The manner in which £35 million signing Shkodran Mustafi allowed Sergio Aguero to break free and open the scoring was truly the stuff of schoolboy football.
Domestic cups have been a tonic in recent seasons for Gunners fans coming to sorry terms with their gradual decline as a big club, last season's surprise F.A. Cup final win over Chelsea being a case in point.
But now Arsenal are out of both the League and F.A. Cup, having surrendered ignominiously away to Nottingham Forest in the latter. And with the North Londoners adrift again in the league, that leaves the gargantuan slog of this season's Europa League as their only hope.
That competition however has a stronger than usual lineup with Atletico Madrid, Borussia Dortmund, Atheltic Bilbao, Lazio, Lyon and Marseille in the last 16. Oh and Milan, whom Arsenal face next.
Nevertheless, for all the gloom in Highbury, for all the angst that Arsenal cannot put together a run of good results and all the frustration that the club's faceless owners cannot think beyond a manager clearly in decline, Arsene Wenger still has the ability to pull the odd rabbit out of a hat as the recent win over Chelsea showed.
Guardiola is in a sense the new Wenger, the cultured multilingual foreigner bringing novel and exciting ideas to a staid football culture. The irony of Sunday's defeat was that Guardiola was said to have been interested in taking over at Arsenal after coaching Bayern Munich, but Wenger was going nowhere.
Yet make no mistake that the majority of the Blues' meteoric rise from perennial unachievers to potential European champions is still down to its owners' deep wallets.

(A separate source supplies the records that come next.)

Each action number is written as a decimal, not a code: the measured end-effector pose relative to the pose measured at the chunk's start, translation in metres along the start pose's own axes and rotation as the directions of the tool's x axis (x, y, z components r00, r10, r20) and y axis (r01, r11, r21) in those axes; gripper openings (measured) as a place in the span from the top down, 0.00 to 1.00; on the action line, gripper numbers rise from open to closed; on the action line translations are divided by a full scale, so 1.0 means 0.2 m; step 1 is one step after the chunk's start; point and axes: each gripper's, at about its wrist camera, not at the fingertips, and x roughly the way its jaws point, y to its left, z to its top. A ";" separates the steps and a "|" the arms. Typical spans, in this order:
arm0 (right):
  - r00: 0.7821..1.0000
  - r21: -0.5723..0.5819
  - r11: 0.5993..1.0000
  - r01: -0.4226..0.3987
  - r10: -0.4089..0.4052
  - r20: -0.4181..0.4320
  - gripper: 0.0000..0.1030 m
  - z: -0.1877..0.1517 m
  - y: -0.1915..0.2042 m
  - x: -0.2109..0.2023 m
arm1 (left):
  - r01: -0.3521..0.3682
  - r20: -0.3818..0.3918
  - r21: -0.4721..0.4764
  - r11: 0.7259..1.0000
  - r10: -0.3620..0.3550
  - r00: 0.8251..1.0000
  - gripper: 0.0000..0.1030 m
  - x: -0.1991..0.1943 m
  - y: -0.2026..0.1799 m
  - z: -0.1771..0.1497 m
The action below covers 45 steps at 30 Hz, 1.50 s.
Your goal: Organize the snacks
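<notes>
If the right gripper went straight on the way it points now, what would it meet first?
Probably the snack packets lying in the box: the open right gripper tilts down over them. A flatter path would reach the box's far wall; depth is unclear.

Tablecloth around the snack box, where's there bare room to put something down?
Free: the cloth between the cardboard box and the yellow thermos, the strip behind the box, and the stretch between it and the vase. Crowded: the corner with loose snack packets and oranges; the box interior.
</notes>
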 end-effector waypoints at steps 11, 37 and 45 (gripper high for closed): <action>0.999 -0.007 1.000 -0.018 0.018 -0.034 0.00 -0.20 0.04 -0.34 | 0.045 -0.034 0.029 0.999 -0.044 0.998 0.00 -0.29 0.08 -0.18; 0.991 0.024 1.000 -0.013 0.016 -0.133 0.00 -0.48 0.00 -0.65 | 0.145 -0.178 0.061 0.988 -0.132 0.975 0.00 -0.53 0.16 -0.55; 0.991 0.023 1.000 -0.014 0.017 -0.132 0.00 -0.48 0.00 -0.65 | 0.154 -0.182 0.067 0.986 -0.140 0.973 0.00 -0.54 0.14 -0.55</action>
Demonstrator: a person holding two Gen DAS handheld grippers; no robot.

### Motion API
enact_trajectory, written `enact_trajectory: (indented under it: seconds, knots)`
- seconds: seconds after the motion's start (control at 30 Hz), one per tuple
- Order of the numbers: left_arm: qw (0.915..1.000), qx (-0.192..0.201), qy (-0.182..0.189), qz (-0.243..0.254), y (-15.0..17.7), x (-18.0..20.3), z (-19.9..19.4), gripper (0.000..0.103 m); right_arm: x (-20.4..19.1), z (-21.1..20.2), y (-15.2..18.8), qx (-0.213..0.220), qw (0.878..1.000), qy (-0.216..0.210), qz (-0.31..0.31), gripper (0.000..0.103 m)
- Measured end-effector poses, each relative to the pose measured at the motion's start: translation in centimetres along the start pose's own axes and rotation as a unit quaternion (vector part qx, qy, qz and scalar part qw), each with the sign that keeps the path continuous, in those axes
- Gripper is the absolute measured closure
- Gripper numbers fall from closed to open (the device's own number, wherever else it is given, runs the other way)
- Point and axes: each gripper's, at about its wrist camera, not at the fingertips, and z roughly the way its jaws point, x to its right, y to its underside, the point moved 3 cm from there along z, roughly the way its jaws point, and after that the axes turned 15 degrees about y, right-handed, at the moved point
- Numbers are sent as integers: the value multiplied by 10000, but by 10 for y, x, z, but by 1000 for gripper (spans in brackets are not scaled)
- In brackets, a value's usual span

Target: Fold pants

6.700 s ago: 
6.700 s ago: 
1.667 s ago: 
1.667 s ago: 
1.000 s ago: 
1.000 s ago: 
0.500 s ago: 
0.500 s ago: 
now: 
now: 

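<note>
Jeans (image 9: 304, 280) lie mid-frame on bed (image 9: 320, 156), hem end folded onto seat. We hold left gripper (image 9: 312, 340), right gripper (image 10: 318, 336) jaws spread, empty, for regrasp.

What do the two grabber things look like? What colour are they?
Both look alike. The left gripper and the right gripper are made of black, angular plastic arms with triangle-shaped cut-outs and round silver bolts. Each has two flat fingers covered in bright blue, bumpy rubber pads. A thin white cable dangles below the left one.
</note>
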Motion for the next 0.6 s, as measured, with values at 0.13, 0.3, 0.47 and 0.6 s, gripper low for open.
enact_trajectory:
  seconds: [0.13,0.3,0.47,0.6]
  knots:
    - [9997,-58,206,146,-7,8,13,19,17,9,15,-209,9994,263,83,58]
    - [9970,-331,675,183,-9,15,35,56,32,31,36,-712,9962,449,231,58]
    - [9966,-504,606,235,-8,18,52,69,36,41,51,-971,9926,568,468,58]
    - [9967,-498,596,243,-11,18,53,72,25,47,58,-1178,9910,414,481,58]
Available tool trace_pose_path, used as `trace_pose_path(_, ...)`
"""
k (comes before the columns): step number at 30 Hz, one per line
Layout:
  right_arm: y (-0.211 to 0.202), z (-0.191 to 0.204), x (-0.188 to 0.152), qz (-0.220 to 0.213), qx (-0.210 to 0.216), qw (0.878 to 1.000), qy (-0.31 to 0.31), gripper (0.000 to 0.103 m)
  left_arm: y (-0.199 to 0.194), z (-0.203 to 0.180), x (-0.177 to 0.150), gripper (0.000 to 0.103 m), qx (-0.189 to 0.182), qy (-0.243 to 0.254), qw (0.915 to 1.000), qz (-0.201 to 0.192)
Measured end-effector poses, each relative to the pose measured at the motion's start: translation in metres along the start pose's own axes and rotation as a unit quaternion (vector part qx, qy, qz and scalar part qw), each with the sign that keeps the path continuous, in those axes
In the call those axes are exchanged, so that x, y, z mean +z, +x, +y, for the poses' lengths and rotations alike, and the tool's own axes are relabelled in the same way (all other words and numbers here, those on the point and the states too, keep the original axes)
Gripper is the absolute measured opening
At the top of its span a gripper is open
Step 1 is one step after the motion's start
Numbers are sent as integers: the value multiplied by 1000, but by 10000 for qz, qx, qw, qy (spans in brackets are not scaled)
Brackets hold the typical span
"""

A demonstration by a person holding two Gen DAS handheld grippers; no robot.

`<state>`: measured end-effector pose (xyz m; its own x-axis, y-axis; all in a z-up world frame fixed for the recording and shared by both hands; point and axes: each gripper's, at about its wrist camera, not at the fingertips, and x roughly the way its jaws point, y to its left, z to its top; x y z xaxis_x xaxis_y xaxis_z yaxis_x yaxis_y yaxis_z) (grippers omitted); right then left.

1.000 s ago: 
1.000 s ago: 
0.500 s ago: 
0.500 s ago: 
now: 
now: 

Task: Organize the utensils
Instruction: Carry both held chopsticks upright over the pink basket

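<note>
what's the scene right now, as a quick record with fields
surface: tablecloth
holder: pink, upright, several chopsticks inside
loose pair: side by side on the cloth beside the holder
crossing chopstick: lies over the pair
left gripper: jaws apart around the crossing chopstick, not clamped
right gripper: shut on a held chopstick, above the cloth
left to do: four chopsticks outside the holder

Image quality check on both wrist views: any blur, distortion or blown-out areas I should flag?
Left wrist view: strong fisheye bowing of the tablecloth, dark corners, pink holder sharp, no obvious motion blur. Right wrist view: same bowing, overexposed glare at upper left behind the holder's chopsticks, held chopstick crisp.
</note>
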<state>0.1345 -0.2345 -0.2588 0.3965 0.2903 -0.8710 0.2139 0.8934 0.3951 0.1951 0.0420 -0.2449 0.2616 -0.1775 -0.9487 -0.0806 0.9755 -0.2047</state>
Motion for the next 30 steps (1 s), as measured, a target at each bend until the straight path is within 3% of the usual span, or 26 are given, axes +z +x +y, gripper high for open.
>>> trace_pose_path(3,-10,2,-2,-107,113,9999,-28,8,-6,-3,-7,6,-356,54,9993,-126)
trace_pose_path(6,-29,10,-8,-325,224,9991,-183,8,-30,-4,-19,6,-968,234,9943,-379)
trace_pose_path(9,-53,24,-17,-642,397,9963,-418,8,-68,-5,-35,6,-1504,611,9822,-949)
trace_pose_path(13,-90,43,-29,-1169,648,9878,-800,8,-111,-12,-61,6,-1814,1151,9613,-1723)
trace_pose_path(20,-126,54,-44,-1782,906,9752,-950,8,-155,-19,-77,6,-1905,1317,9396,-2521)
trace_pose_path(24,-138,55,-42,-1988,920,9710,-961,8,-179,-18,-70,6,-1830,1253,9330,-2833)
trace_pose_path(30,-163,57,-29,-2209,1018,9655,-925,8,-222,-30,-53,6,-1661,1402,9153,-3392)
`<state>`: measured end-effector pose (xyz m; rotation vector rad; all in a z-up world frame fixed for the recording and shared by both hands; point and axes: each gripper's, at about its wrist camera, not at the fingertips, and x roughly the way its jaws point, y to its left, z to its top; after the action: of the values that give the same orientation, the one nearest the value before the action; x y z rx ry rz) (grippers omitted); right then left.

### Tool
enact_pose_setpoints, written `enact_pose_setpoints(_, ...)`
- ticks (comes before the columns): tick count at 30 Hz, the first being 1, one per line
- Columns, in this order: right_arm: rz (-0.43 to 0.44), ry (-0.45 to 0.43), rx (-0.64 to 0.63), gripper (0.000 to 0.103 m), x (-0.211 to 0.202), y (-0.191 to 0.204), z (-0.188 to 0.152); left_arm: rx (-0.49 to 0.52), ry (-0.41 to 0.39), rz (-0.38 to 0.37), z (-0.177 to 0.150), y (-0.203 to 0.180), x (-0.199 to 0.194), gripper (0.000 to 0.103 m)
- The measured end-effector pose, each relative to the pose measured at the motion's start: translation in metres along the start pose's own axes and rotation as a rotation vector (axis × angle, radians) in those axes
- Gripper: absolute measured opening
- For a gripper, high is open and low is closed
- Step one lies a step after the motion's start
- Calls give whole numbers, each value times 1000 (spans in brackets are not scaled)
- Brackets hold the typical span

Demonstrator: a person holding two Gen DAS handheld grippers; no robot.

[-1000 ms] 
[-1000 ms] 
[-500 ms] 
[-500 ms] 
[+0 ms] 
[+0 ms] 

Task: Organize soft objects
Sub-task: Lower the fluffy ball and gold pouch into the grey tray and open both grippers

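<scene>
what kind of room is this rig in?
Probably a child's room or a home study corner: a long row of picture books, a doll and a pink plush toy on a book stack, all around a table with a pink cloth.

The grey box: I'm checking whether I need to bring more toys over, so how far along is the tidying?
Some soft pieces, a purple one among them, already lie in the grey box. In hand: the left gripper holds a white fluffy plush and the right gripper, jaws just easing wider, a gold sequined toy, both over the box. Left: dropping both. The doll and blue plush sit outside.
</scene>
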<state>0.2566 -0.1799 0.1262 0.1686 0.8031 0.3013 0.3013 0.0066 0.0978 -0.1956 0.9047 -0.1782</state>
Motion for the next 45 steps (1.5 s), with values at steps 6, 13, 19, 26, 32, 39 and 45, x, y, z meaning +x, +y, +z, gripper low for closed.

While the coach is an outstanding one, probably the world's best in fact, the glittering arsenal (no pun) of talent that has jetted in to the Etihad is the main reason for his team's success.
City's squad for the final was collectively worth £777 million in transfer fees, constituting the most valuable in the history of the game.
Yet the most startling pre-match statistic from Wembley is worth repeating and ruminating upon: In 21 months, Guardiola had spent more money than Wenger had spent in 21 years.
If there were ever a reason for enforcing some financial fair-play in football, it is that jaw-dropping, inconvenient truth.